Around the university campuses of today, one often sees the usual uniform of comfort. Whether it’s a hoodie, a pair of flip-flops, sweatpants, or a wrinkled shirt, one cannot deny that American style screams comfort more than any other adjective. But the fine line of being at ease in one’s clothing has crossed over to the just-rolled-out-of-bed look, which simply does not belong in the academic setting.
It does not come as a surprise that clothing is highly characterized by comfort these days, with America considered the creator of the term “sportswear.” The archaic notion that dignity and comfort were not simultaneously attainable was destroyed with the creation of American Sportswear and its new staple of easily worn, finely tailored, quality clothing. Though nowadays it seems as if only the easily worn quality remains in our clothes, there was a time when all the attributes of American Sportswear were epitomized on University campuses.
Looking back at the Ivy League campuses of the 1950s and 60s, one finds a student of a rather different look. He wears a button down shirt of light blue, made of soft fabric and a soft looking collar with the sleeves rolled up ¾ of the way. He wears a navy single-breasted blazer loosely undone over his striped oxford. He wears a pair of light chinos with dark brown penny loafers. He wears a Harris Tweed suit, an olive green wool crewneck, a pair of boat shoes, argyle socks, madras, poplin, plaid, khaki, and seersucker. He wears clean-cut clothing of the utmost quality, yet manages to look relaxed and down to earth.
This “Ivy Style,” was a clean, classic, and refined aesthetic, with its wearers shopping at stores such as Brooks Brothers and J.Press, whose flagship stores could be found on the Ivy campuses of Harvard, Yale, and Princeton. The stores followed a motto of good clothing at good prices, providing menswear that was of top quality and tailoring. Clothes were both formal and casual, with the relaxed attire paying as much attention to fine detail as the business side. Color added variety to the clothing.
By word of G. Bruce Royer, the menswear writer for Town and Country and a product of the Ivy League Generation, “A lot of guys wore olive or gray flannel and brightened it up with a rep tie, a pink button-down and argyles. But then there were more guys of a more dandyish bent who were really out-there with the lime-green shetlands and animal corduroy trousers in bright orange, and bright plaid sport jackets. You got a beat on a guy from his sense of color more than anything. Some guys were more quiet and conservative, and others were more out-there. Some guys looked more like bankers, and others like they spent their lives on the golf course, but they were wearing the same clothing.”
Perhaps the most prominent and important aspect of this traditional uniform was its contrasting air of nonchalance. A fine balance between quality and ease had to be maintained to avoid the stuffy feeling of tradition and the sloppy feeling of comfort.
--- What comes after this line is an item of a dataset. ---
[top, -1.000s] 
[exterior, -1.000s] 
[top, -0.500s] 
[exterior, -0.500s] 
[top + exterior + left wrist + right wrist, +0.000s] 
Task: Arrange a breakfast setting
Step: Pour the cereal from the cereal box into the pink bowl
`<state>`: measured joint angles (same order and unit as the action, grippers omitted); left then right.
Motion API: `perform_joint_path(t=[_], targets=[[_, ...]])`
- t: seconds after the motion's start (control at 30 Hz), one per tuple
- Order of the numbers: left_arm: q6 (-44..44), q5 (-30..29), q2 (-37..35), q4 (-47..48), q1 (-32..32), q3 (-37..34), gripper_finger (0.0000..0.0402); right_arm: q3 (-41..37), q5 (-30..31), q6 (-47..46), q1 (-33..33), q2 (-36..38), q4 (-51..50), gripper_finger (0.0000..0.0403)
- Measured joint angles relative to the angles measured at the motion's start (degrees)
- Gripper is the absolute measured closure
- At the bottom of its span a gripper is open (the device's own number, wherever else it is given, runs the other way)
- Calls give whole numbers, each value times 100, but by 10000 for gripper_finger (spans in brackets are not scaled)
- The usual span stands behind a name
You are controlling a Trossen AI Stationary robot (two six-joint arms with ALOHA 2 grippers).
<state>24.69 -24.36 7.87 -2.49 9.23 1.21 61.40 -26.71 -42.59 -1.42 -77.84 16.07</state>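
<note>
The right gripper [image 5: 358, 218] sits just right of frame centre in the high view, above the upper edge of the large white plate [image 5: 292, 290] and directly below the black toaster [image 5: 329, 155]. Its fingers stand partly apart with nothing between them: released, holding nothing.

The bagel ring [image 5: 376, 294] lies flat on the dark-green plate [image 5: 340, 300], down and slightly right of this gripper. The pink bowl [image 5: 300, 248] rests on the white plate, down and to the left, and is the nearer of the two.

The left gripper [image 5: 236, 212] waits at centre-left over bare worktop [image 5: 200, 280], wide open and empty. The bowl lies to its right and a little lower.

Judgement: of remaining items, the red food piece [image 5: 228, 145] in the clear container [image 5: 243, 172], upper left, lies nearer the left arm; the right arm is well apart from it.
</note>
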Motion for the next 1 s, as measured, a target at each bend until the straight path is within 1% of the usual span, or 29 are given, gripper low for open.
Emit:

Men looked as if they had been “living in the their clothes since the day they were born,” said Royer in his blog called “Ivy Style”, and it was a look that sometimes had to be achieved by students sandpapering the collars of their new button down shirts so as to make them look worn.
This casual yet classy look could only be genuinely accomplished through the purchase of fine quality clothing. Royer explained that it was better to have “one good pair of shoes than a half dozen cheap ones, because the cheap ones look cheap even when they’re new, but the new ones look good even when they’re old.”
This is not the “preppy” look that most often comes to mind when thinking of collegiate style. The Ivy look is traditional sportswear at its best, leaving preppy as its “irreverent, almost quirky” cousin that has been watered down to mean anything that is “remotely clean cut.”
Though the Ivy Style seemed casual, undone, and easily put together, it focused on the minutest details of fine tailoring and quality. This was the epitome of American Sportswear and collegiate wear, and was a prime example of what should be seen on college campuses today. This is a style of tradition and class that managed to keep its wearers at ease, and it should be remembered before any pair of sweatpants or flip-flops is ever put on again.